Assignment
Please repeat each line of the data exactly, with nothing left out.

Top of Data excerpt

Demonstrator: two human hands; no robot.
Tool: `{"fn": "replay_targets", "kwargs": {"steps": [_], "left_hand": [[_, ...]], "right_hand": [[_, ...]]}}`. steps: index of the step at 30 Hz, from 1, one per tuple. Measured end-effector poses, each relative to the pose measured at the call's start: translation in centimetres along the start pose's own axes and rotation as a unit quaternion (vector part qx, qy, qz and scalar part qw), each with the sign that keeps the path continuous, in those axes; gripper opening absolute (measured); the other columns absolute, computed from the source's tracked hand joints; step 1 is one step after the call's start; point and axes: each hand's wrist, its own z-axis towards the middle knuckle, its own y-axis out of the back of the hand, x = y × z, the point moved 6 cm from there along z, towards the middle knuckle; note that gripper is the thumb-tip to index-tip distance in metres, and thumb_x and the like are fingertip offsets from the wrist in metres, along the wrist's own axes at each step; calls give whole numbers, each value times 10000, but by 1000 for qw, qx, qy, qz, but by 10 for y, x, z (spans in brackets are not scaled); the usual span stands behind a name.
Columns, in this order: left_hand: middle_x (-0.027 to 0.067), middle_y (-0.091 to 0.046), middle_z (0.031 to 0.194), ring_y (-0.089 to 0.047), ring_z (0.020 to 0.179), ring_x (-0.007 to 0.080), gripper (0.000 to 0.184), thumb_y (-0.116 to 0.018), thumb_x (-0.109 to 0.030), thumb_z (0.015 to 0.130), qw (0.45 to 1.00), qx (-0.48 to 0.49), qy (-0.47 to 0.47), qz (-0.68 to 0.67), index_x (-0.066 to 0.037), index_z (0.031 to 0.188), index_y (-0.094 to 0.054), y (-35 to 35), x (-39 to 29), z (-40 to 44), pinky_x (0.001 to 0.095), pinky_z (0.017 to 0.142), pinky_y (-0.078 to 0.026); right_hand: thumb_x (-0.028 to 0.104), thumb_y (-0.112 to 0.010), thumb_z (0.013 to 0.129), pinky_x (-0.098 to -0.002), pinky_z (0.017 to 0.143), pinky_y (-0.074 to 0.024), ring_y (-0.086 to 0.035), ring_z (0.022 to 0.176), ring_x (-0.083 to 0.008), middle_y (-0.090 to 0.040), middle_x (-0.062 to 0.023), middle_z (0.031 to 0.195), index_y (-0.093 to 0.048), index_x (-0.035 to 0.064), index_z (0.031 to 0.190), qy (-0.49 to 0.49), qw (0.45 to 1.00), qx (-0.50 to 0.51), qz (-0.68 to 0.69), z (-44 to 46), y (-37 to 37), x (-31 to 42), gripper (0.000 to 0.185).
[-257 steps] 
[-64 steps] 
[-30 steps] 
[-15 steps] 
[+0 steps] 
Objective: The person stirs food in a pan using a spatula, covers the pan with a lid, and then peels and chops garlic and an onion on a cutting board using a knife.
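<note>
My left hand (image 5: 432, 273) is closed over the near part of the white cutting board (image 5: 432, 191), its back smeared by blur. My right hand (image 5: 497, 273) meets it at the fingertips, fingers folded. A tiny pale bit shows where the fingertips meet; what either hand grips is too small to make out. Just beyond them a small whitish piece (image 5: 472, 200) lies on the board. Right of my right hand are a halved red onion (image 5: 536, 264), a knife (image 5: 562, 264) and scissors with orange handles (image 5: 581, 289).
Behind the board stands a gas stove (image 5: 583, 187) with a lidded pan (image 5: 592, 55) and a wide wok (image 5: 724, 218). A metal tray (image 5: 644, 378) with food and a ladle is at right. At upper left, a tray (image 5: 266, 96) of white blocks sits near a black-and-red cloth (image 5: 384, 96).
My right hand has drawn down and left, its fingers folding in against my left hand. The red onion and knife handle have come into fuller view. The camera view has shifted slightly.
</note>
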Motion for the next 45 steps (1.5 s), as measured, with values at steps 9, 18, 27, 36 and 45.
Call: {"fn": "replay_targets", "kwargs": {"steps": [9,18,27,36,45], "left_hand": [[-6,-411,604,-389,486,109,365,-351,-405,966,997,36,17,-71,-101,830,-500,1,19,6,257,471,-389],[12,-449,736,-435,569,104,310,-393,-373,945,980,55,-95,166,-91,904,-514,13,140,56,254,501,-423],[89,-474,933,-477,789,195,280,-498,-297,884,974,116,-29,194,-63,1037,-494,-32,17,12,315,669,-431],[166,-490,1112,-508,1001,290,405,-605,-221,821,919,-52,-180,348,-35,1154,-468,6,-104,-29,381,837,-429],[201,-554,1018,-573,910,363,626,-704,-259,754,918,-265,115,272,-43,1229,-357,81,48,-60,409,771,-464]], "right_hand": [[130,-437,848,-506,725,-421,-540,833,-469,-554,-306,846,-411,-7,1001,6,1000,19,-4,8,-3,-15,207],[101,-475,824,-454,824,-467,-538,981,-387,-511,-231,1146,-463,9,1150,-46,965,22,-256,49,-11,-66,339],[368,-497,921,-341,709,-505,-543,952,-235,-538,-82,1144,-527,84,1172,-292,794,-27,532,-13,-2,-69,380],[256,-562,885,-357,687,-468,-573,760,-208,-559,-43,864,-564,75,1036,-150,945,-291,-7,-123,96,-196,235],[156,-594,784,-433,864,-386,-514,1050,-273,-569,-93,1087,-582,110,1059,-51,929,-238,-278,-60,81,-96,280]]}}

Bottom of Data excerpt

Response for this exercise
Demonstrator: two human hands; no robot.
Tool: `{"fn": "replay_targets", "kwargs": {"steps": [_], "left_hand": [[_, ...]], "right_hand": [[_, ...]]}}`. steps: index of the step at 30 Hz, from 1, one per tuple. Measured end-effector poses, each relative to the pose measured at the call's start: translation in centimetres along the start pose's own axes and rotation as a unit quaternion (vector part qx, qy, qz and scalar part qw), each with the sign that keeps the path continuous, in those axes; gripper opening absolute (measured); the other columns absolute, computed from the source's tracked hand joints; step 1 is one step after the call's start; point and axes: each hand's wrist, its own z-axis towards the middle knuckle, its own y-axis out of the back of the hand, x = y × z, the point moved 6 cm from there along z, towards the middle knuckle; note that gripper is the thumb-tip to index-tip distance in metres, and thumb_x and the like are fingertip offsets from the wrist in metres, along the wrist's own axes at each step; calls give whole numbers, each value times 10000, but by 1000 for qw, qx, qy, qz, but by 10 for y, x, z (spans in brackets are not scaled); the usual span stands behind a name.
Columns, in this order: left_hand: middle_x (-0.027 to 0.067), middle_y (-0.091 to 0.046), middle_z (0.031 to 0.194), ring_y (-0.089 to 0.047), ring_z (0.020 to 0.179), ring_x (-0.007 to 0.080), gripper (0.000 to 0.184), thumb_y (-0.116 to 0.018), thumb_x (-0.109 to 0.030), thumb_z (0.015 to 0.130), qw (0.45 to 1.00), qx (-0.48 to 0.49), qy (-0.47 to 0.47), qz (-0.68 to 0.67), index_x (-0.066 to 0.037), index_z (0.031 to 0.188), index_y (-0.094 to 0.054), y (-35 to 35), x (-39 to 29), z (-40 to 44), pinky_x (0.001 to 0.095), pinky_z (0.017 to 0.142), pinky_y (-0.078 to 0.026); right_hand: thumb_x (-0.028 to 0.104), thumb_y (-0.112 to 0.010), thumb_z (0.013 to 0.129), pinky_x (-0.098 to -0.002), pinky_z (0.017 to 0.143), pinky_y (-0.074 to 0.024), ring_y (-0.086 to 0.035), ring_z (0.022 to 0.176), ring_x (-0.083 to 0.008), middle_y (-0.090 to 0.040), middle_x (-0.062 to 0.023), middle_z (0.031 to 0.195), index_y (-0.093 to 0.048), index_x (-0.035 to 0.064), index_z (0.031 to 0.190), qy (-0.49 to 0.49), qw (0.45 to 1.00), qx (-0.50 to 0.51), qz (-0.68 to 0.69), z (-44 to 46), y (-37 to 37), x (-31 to 42), gripper (0.000 to 0.185).
[-257 steps] 
[-64 steps] 
[-30 steps] 
[-15 steps] 
[+0 steps] 
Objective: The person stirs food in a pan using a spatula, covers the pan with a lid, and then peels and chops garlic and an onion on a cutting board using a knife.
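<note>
My left hand (image 5: 432, 273) is closed over the near part of the white cutting board (image 5: 432, 191), its back smeared by blur. My right hand (image 5: 497, 273) meets it at the fingertips, fingers folded. A tiny pale bit shows where the fingertips meet; what either hand grips is too small to make out. Just beyond them a small whitish piece (image 5: 472, 200) lies on the board. Right of my right hand are a halved red onion (image 5: 536, 264), a knife (image 5: 562, 264) and scissors with orange handles (image 5: 581, 289).
Behind the board stands a gas stove (image 5: 583, 187) with a lidded pan (image 5: 592, 55) and a wide wok (image 5: 724, 218). A metal tray (image 5: 644, 378) with food and a ladle is at right. At upper left, a tray (image 5: 266, 96) of white blocks sits near a black-and-red cloth (image 5: 384, 96).
My right hand has drawn down and left, its fingers folding in against my left hand. The red onion and knife handle have come into fuller view. The camera view has shifted slightly.
</note>
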Motion for the next 45 steps (1.5 s), as measured, with values at steps 9, 18, 27, 36 and 45.
Call: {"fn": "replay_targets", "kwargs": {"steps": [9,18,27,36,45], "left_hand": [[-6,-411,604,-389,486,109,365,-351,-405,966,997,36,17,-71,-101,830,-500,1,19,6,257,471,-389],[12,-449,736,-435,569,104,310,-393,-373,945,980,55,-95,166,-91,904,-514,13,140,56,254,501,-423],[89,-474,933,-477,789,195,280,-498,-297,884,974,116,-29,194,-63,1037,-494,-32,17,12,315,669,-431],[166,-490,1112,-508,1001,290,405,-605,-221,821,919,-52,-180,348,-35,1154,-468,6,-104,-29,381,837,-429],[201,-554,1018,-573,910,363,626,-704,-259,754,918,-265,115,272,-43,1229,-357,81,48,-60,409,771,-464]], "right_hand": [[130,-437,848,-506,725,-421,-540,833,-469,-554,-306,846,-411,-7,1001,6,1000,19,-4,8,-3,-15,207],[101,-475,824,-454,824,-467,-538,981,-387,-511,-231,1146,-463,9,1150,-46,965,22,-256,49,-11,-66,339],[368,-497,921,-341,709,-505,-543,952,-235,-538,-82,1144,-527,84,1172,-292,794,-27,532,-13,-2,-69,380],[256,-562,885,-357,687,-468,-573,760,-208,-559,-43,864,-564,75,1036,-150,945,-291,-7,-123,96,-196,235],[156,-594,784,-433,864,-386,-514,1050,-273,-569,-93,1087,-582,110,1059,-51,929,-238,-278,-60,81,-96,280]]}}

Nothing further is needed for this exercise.